Vincent: We aim to make it open source and pragmatic, so you can work with it. For example, you might want to host it on your own servers for healthcare applications. We provide the tools to do this in an open source way. It’s as simple as a pip install. (13:57)

Alexey: Speaking of open source, what does open source mean to you? (14:22)

Vincent: I have to admit, I don’t consider myself super knowledgeable about all the details, like licenses. Some people take licenses very seriously. My approach has always been pragmatic: people made a bag of tools and tricks that are useful to me. I sometimes create my own tricks that others might not have made. (14:30)

Vincent: The best example is Psychic Lego, which I started with Matias from PyData Amsterdam. Some tools, like SciKit-Learn, are amazing, but there are tricks I use often that are experimental. I host those myself. (15:06)

Vincent: This is how I approach open source: I scratch an itch, and others can find edge cases and help improve the code. That wouldn’t happen if I kept it private. (15:39)

Alexey: So everything on GitHub is automatically open source, as long as it’s not private? (15:56)

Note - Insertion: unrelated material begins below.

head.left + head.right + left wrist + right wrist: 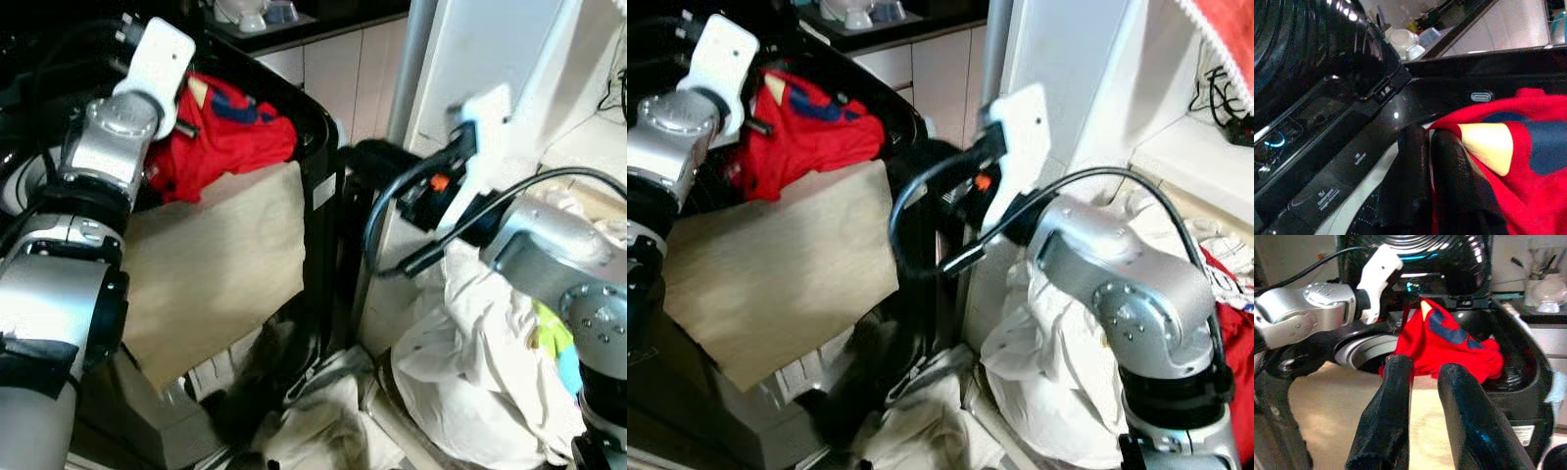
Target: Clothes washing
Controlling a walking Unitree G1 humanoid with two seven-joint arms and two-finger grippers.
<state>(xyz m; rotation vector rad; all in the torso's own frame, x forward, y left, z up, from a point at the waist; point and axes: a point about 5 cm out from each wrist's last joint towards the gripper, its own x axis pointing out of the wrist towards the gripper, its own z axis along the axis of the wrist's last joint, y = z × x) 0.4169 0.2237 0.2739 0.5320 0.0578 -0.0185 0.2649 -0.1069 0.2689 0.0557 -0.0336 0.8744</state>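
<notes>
While the left gripper [1427, 147] jaws pinch the red garment [220, 137] draped over the washing machine [318, 127] rim, its limp, light cloth favours a bunched fold; right gripper [1422, 382] jaws stand parted.

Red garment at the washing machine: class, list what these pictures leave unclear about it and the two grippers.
- Red garment: in the eye views its lower part is hidden under the beige cloth.
- Left gripper: in the left wrist view the fingers lie close against the garment; pinched fabric can't be confirmed.
- Washing machine drum: the garment and left arm hide the inside.
- Right gripper: fingers apart; the tips are cut off by the right wrist view's edge.
</notes>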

Vincent: Yes, but I make a distinction. I have an open source project called Brent that I put on PyPI, but it’s not fully ready. There are edge cases that need to be fixed before it’s fully public. Hosting on GitHub is fine, but there’s a maturity step before publishing to a public package index. (16:02)

Alexey: You mentioned Psychic Lego and Brent. Can you tell us more about them? (16:44)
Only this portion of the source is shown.